* _WORK REQUIRED_
All that is wanted is the exact text of the lines below from the one with "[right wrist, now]" through the one with "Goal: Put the", inclusive, minus any pictures.

* _EXERCISE DATA_

^^^^^^^^^^^^^^^^

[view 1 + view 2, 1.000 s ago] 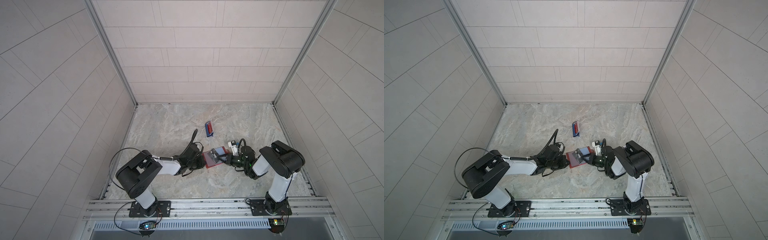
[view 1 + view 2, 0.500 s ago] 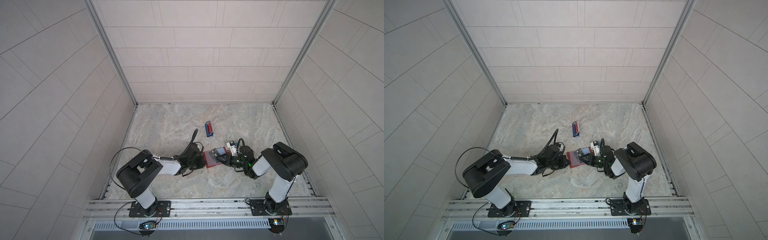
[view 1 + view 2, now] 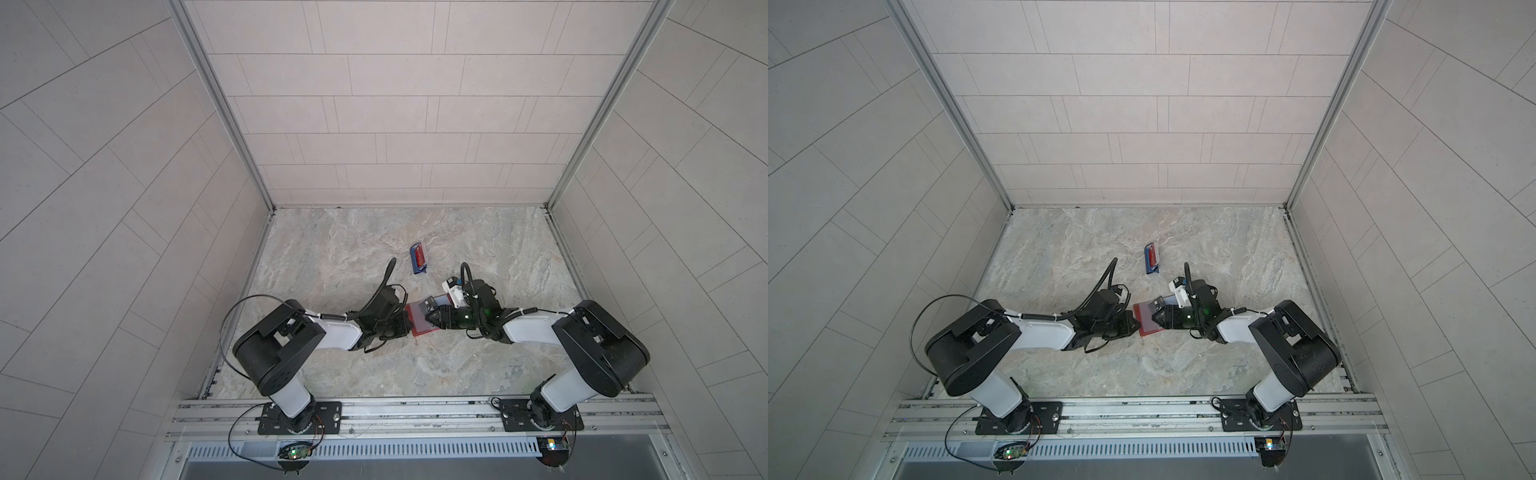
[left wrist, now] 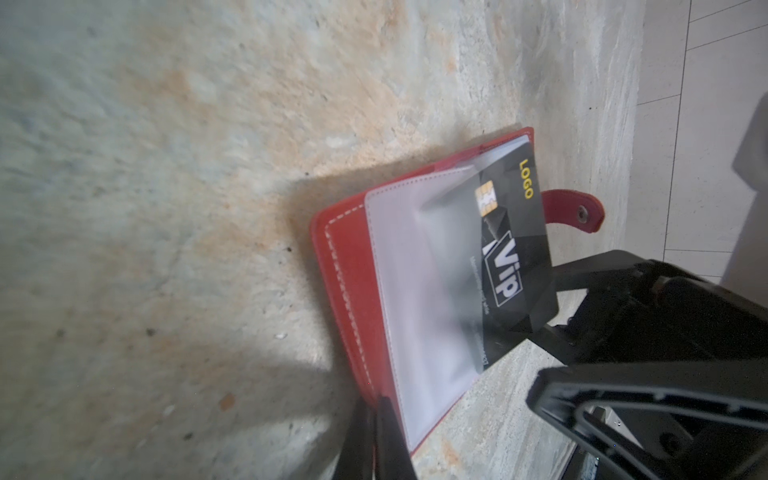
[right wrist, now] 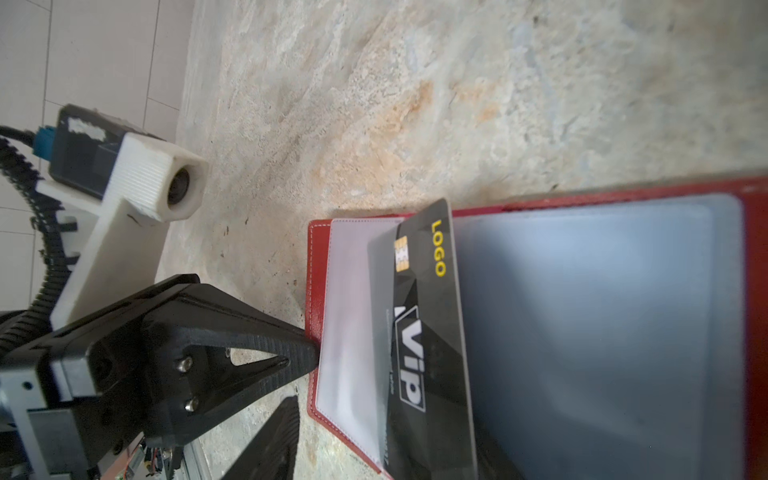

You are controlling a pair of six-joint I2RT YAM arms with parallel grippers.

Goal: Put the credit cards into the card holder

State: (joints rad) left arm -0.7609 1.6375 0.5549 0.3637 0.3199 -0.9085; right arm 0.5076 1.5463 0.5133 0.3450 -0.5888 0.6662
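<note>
**A:** So, how much of it is done?

**B:** Less than half, it is judged. A pale card (image 5: 602,332) appears to be lodged already under a clear pocket in the half of the open red wallet (image 4: 349,266) nearer the right gripper. The black card (image 4: 511,266) is tucked only partway under the other sleeve (image 4: 415,291) (the "LOGO" corner and the outer long side are left bare). The red card (image 3: 420,257) is seen in the blue stand (image 3: 415,268), well apart, farther back on the table (image 3: 332,257).

**A:** And the grippers?

**B:** An edge of the wallet's cover is pinched by the left gripper (image 4: 381,411), whose jaws are closed tight on it. The right gripper (image 3: 430,319) is placed just beside the black card with its jaws spread, and nothing is gripped by it.

**A:** How is the black card laid?

**B:** Face up on the wallet, which lies between the two grippers. Its long axis is set along the wallet's fold, slightly skewed to the sleeve's stitching. The "LOGO" end is turned, it seems, toward the back wall. A long edge is led into the sleeve, so a sideways push is what is called for.
</note>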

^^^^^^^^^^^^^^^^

* _ANSWER SPACE_
[right wrist, now] 

You are controlling a pair of six-joint I2RT YAM arms with parallel grippers.

Goal: Put the credit cards into the card holder

No additional output will be given.